4. Aux termes de l'article L. 632-1 du code de la sécurité intérieure : " Le Conseil national des activités privées de sécurité, personne morale de droit public, est chargé : / (...) / 2° D'une mission disciplinaire. Il assure la discipline de la profession et prépare un code de déontologie de la profession approuvé par décret en Conseil d'Etat. Ce code s'applique à l'ensemble des activités mentionnées aux titres Ier, II et II bis ; / (...) ". Aux termes de l'article L. 633-3 du même code, dans sa version applicable au présent litige : " Les commissions d'agrément et de contrôle territorialement compétentes sont chargées, au nom du Conseil national des activités privées de sécurité : / (...) / 3° De prononcer les sanctions disciplinaires prévues aux articles L. 634-4 et L. 634-4-1. / (...) ". Aux termes de l'article L. 633-3 du même code : " Tout recours contentieux formé par une personne physique ou morale à l'encontre d'actes pris par une commission d'agrément et de contrôle est précédé d'un recours administratif préalable devant la Commission nationale d'agrément et de contrôle, à peine d'irrecevabilité du recours contentieux ". Aux termes de l'article R. 633-9 du même code : " Le recours administratif préalable obligatoire devant la Commission nationale d'agrément et de contrôle prévu à l'article L. 633-3 peut être exercé dans les deux mois de la notification, par la commission locale d'agrément et de contrôle, de la décision contestée. Cette notification précise les délais et les voies de ce recours. / Toute décision de la Commission nationale d'agrément et de contrôle se substitue à la décision initiale de la commission locale d'agrément et de contrôle. Une copie en est adressée à la commission locale d'agrément et de contrôle concernée ".

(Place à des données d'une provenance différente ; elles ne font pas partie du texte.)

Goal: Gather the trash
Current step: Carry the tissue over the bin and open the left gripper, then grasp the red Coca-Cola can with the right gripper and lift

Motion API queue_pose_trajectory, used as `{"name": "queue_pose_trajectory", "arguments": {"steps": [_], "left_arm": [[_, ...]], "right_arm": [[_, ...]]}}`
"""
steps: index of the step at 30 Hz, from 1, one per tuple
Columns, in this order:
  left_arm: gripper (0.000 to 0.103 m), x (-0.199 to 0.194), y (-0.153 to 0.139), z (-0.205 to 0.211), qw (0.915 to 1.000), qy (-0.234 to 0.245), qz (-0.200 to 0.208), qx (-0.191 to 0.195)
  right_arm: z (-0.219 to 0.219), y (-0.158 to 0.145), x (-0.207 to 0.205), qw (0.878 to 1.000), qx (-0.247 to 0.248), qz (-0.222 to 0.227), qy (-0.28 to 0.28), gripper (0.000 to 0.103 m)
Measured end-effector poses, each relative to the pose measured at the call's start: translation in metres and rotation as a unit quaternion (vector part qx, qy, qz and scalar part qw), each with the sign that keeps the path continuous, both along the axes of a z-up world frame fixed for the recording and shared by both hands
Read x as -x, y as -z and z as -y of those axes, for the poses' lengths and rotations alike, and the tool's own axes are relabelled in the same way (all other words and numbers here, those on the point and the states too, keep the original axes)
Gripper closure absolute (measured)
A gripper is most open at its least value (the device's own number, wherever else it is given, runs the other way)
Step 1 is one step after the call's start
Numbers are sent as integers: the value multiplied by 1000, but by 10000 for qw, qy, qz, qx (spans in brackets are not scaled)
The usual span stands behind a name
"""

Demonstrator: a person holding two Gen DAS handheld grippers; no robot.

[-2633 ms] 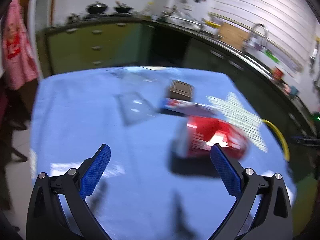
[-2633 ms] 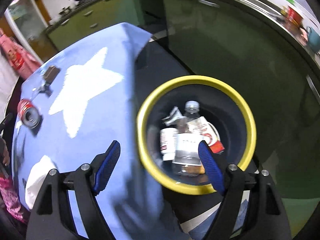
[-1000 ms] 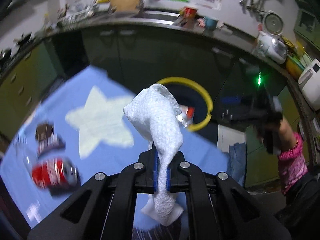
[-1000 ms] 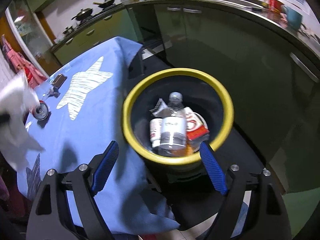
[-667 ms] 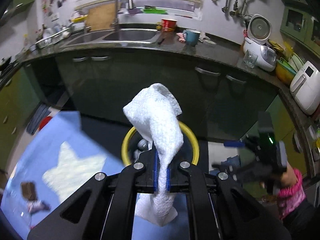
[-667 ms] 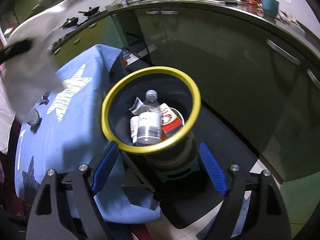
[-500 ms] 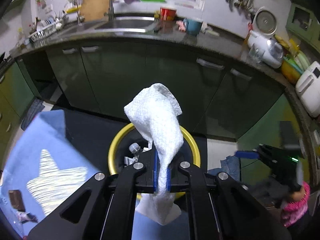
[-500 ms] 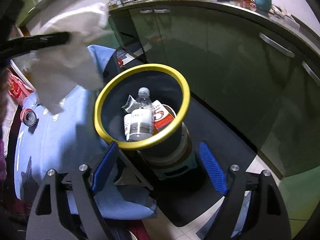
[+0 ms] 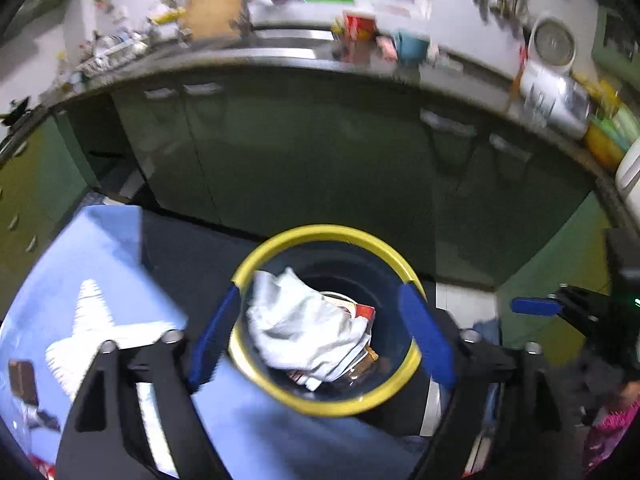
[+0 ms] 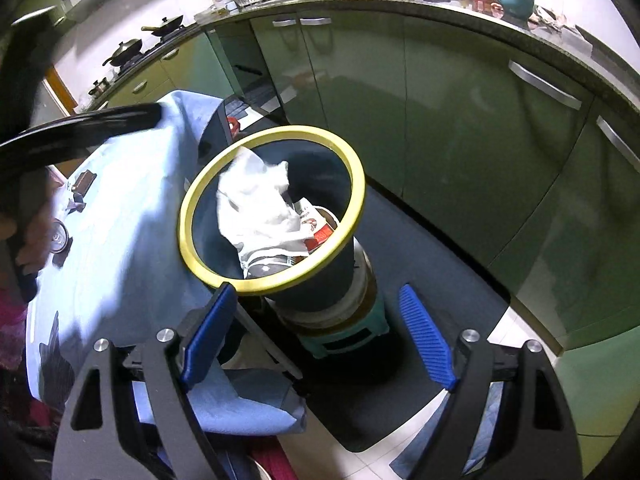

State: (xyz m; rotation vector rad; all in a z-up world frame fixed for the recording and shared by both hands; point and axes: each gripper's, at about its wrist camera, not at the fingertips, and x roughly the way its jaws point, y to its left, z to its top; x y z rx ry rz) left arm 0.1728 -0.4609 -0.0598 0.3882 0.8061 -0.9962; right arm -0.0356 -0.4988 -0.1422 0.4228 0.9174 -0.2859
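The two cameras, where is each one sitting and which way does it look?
Left wrist: sits on the left claw, looking down into the yellow-rimmed black trash bin beside the blue star-patterned tablecloth; its open blue fingers show.
Right wrist: sits on the right claw, looking down at the bin from farther back; its open fingers show.
Shared: the bin and the crumpled white paper towel inside.
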Motion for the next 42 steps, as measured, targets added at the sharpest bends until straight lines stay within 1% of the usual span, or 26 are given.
{"name": "queue_pose_trajectory", "arguments": {"steps": [1, 4, 6, 7, 9, 11, 12, 13, 15, 17, 18, 19, 20, 21, 23, 24, 26, 27, 29, 30, 31, 32, 35, 38, 40, 42], "left_arm": [[17, 0, -7, -15, 9999, -76, 60, 110], [13, -2, -31, -84, 9971, -512, 364, 439], [11, -8, -40, -127, 9937, -802, 472, 617], [11, -13, -45, -157, 9908, -1033, 533, 699], [11, -21, -48, -198, 9857, -1386, 639, 717], [11, -32, -47, -248, 9764, -1893, 801, 659], [11, -37, -46, -272, 9702, -2157, 898, 642], [11, -40, -44, -290, 9658, -2329, 938, 647], [11, -53, -37, -339, 9521, -2808, 992, 688], [10, -66, -29, -378, 9366, -3270, 1067, 665], [10, -72, -25, -393, 9305, -3437, 1088, 654], [10, -80, -17, -418, 9186, -3744, 1090, 638], [10, -86, -12, -433, 9125, -3895, 1067, 647], [10, -93, -4, -454, 9035, -4110, 1026, 657], [10, -102, 11, -481, 8938, -4342, 938, 616], [10, -107, 20, -494, 8893, -4456, 860, 568], [10, -109, 36, -511, 8857, -4549, 739, 560], [10, -111, 43, -516, 8848, -4578, 701, 516], [10, -113, 52, -520, 8854, -4579, 688, 404], [10, -113, 53, -520, 8858, -4574, 702, 356], [10, -114, 56, -521, 8854, -4578, 755, 287], [10, -111, 56, -517, 8856, -4571, 786, 260], [10, -100, 55, -504, 8872, -4537, 803, 247], [10, -105, 60, -499, 8899, -4510, 630, 256], [10, -105, 61, -497, 8898, -4518, 613, 198], [10, -105, 62, -496, 8893, -4527, 623, 171]], "right_arm": [[-1, -1, -1, 10000, 13, 1, -13, 24], [-12, -8, -11, 9997, 76, 36, -214, 24], [-25, -15, -21, 9988, 148, 85, -456, 24], [-33, -19, -27, 9980, 194, 113, -589, 24], [-50, -27, -41, 9955, 305, 154, -885, 24], [-67, -33, -55, 9921, 390, 186, -1180, 24], [-78, -36, -65, 9893, 419, 203, -1384, 24], [-91, -40, -76, 9858, 443, 214, -1608, 24], [-116, -46, -97, 9777, 498, 223, -2027, 24], [-148, -53, -120, 9652, 573, 256, -2537, 24], [-161, -56, -129, 9592, 605, 271, -2749, 24], [-178, -60, -140, 9508, 652, 300, -3015, 24], [-200, -66, -153, 9381, 718, 354, -3369, 24], [-215, -71, -162, 9294, 751, 388, -3594, 24], [-248, -79, -183, 9069, 806, 435, -4113, 24], [-269, -83, -195, 8927, 857, 447, -4402, 24], [-303, -87, -216, 8663, 992, 418, -4878, 24], [-323, -89, -228, 8505, 1101, 358, -5131, 24], [-361, -86, -250, 8216, 1352, 161, -5536, 24], [-377, -82, -259, 8113, 1504, 51, -5649, 24], [-386, -79, -264, 8053, 1615, -29, -5704, 24], [-400, -72, -275, 7959, 1735, -180, -5797, 24], [-425, -53, -293, 7790, 1890, -560, -5952, 24], [-438, -32, -307, 7680, 2028, -817, -6019, 24], [-442, -22, -312, 7657, 2040, -932, -6029, 25], [-446, -14, -318, 7643, 2049, -1014, -6030, 34]]}}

5. Les dispositions citées au point précédent confient l'exercice du pouvoir disciplinaire du CNAPS sur les acteurs de la sécurité privée aux CLAC et, en cas de recours, à la CNAC. Il ne résulte d'aucune des dispositions applicables à la date des décisions attaquées que, dans l'exercice de cette attribution, la CLAC ou la CNAC soient liées par les termes des actes de poursuite ou ceux des rapports de saisine leur étant alors communiqués. Dès lors que le recours devant la CNAC présente le caractère d'un recours administratif préalable obligatoire, il a pour effet de laisser à cette autorité le soin d'arrêter définitivement la sanction, qui se substitue alors à celle initialement décidée par la CLAC. Dans ce cadre, il appartient à la CNAC de fonder son appréciation sur l'ensemble des éléments du dossier porté à sa connaissance, y compris le cas échéant ceux postérieurs à la date à laquelle la CLAC s'est prononcée. A cet égard, la circonstance que l'acteur de la sécurité privé mis en cause ait spontanément régularisé le manquement qui lui est reproché avant l'intervention de la décision de la CNAC est sans incidence sur l'appréciation de la matérialité des faits et sur leur qualification en faute disciplinaire à la date à laquelle ils ont été commis. Une telle circonstance ne fait par elle-même pas davantage obstacle à ce qu'une sanction soit infligée mais la CNAC doit seulement en tenir compte pour apprécier la nécessité et la proportionnalité de la sanction.

6. D'une part, il découle des principes rappelés au point précédent que la circonstance que la CNAC, saisie d'un recours administratif préalable obligatoire par M. C..., se soit fondée sur des manquements que le rapport de saisine ne proposait pas explicitement de retenir à son encontre et qui n'avaient pas été retenus par la CLAC n'entache par elle-même pas la procédure d'irrégularité, d'autant qu'il est constant que le rapport mentionnait les faits en question, que M. C... en a eu communication au cours de la procédure et qu'il a eu la possibilité de faire valoir ses observations. Au surplus, la CNAC n'a en tout état de cause pas aggravé la sanction prononcée à son encontre. D'autre part, il découle également des principes rappelés au point précédent que la circonstance tirée de ce que les décisions attaquées auraient retenu à l'encontre de la société " Challancin Prévention et Sécurité " et de M. C... des manquements qui auraient déjà été régularisés à la date à laquelle elles ont été prononcées, à la supposer même établie, n'est par elle-même pas davantage de nature à entacher la procédure d'irrégularité. Il s'ensuit que le moyen de vice de procédure tiré de ce que la CNAC aurait retenu des manquements sur lesquels elle ne pouvait pas régulièrement se fonder doit être écarté dans ses deux branches.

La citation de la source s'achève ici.